(ASSIGNMENT) The answer is the data below, repeated exactly, with no pictures included.

(DATA SHOWN)
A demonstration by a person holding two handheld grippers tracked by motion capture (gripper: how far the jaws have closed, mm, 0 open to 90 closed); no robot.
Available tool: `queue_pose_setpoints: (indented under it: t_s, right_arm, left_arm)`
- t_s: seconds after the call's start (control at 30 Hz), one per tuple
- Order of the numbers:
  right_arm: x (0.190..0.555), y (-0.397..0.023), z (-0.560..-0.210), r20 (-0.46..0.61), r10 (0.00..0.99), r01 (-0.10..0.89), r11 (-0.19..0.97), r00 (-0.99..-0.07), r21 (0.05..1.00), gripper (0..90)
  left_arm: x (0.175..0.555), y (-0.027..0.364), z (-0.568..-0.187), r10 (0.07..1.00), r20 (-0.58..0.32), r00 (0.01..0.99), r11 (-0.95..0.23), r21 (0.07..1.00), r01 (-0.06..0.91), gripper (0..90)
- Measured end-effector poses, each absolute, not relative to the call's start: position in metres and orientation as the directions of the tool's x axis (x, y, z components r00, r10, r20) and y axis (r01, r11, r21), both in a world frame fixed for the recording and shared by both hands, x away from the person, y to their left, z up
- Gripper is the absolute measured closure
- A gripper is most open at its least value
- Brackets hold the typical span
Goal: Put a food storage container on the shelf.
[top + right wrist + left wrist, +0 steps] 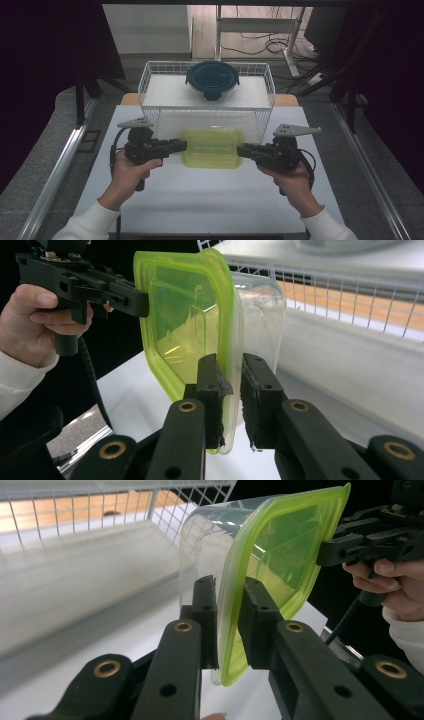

(FINISHED EXERCISE)
A demonstration by a person holding two handheld grippers tracked by motion capture (gripper: how far the jaws have closed, mm, 0 open to 90 closed); no robot.
Available tool: `queue_pose_setpoints: (indented under it: t_s, right_arm, left_arm)`
- t_s: seconds after the call's start (control at 30 Hz), one per tuple
- Order of the numbers:
  right_arm: x (0.190..0.555), y (-0.397..0.023), z (-0.560..-0.210), r20 (-0.46..0.61), r10 (0.00..0.99), r01 (-0.10..0.89), r11 (-0.19..0.97), r00 (-0.99..-0.07), r21 (0.05..1.00), gripper (0..90)
  left_arm: x (0.175..0.555), y (-0.027..0.364), z (-0.568..-0.187), r10 (0.07..1.00), r20 (-0.58..0.32), r00 (0.01..0.99), r11 (-0.95..0.23), r21 (0.07..1.00), r01 (-0.06..0.91), gripper (0..90)
- Measured end-effector poses, each absolute, not relative to the call's start: position in metres and orientation as the directions of the tool's x axis (x, y, z components r00, r10, r20) and y axis (r01, r11, r21), both in a world frame fixed for the recording and shared by both hands, x away from the person, y to their left, z up
- Gripper is the absolute measured closure
- A gripper is most open at its least value
- Brackets hold the typical span
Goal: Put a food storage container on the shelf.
[top + right wrist + left wrist, +0 steps] 

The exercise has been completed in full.